What needs to be done: Check the material that follows and say how many lines include the string "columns", giving the number alone.

Given data:

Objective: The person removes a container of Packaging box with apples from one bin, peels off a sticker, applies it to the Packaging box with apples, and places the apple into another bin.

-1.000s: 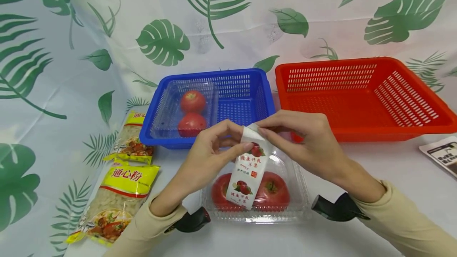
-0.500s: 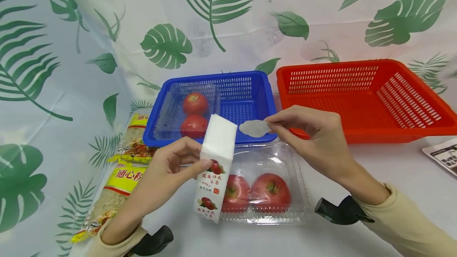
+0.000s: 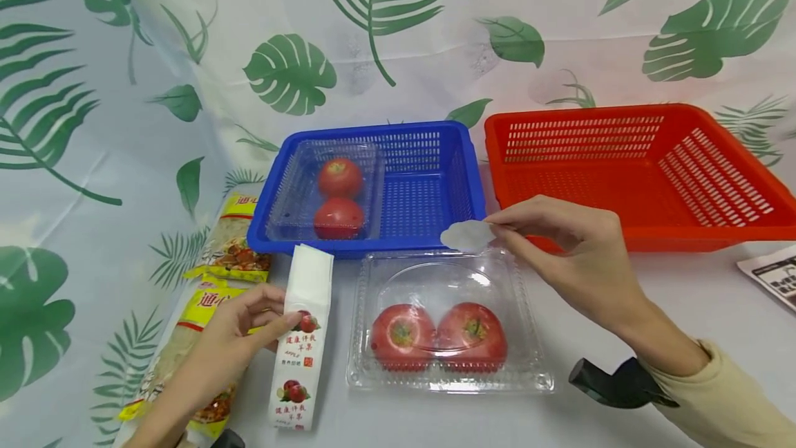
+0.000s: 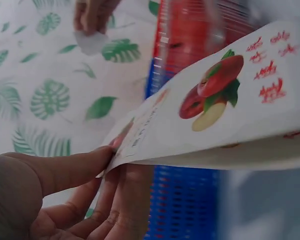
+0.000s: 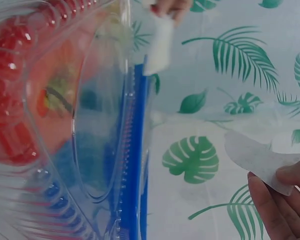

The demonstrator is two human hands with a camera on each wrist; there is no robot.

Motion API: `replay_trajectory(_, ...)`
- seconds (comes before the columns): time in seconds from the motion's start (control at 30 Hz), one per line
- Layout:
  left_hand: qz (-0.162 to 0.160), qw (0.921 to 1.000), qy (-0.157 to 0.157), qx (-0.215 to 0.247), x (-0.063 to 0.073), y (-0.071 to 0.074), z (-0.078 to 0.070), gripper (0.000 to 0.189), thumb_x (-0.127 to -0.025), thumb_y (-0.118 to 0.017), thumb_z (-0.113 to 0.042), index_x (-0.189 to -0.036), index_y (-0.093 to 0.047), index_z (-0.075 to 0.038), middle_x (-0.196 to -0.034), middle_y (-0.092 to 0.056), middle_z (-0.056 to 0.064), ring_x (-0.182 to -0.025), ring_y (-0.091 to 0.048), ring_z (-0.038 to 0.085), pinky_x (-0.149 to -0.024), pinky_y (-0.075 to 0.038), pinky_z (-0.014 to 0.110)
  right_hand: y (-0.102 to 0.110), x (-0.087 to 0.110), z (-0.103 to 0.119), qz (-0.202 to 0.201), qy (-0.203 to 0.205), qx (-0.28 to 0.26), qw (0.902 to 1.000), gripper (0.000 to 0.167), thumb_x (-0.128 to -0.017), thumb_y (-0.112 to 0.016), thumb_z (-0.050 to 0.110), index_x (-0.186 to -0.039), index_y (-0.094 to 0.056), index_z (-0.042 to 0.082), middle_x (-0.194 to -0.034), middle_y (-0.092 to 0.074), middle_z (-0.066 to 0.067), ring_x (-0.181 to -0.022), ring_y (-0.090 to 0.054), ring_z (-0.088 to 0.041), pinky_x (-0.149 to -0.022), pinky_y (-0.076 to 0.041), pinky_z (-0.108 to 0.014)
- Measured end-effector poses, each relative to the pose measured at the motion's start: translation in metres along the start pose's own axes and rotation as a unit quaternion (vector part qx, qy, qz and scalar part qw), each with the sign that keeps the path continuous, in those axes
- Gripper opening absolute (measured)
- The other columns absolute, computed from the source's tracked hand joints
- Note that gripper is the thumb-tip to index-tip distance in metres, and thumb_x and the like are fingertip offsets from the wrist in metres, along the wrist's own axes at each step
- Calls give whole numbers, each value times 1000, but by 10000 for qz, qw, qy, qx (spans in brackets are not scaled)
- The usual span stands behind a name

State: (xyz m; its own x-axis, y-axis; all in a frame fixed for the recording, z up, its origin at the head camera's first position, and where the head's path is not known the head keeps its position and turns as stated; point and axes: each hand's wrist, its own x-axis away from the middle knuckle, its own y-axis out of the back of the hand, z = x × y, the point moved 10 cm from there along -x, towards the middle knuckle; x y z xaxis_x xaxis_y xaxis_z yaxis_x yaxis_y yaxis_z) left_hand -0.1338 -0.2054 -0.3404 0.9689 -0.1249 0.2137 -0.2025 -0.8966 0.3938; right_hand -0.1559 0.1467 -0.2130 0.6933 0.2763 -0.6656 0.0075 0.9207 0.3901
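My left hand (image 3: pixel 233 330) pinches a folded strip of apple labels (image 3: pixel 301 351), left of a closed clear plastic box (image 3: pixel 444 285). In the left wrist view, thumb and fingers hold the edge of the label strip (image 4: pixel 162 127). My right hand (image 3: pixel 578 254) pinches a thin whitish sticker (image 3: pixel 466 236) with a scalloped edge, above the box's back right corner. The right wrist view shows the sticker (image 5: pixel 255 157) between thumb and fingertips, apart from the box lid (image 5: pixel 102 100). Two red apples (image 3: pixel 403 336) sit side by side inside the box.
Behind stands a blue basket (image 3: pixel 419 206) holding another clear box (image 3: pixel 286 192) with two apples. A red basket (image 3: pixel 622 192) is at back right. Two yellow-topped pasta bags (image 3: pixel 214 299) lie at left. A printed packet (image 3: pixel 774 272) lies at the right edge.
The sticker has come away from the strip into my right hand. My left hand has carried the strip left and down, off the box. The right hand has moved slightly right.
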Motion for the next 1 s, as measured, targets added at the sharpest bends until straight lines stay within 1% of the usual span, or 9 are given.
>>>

Result of the exercise: 2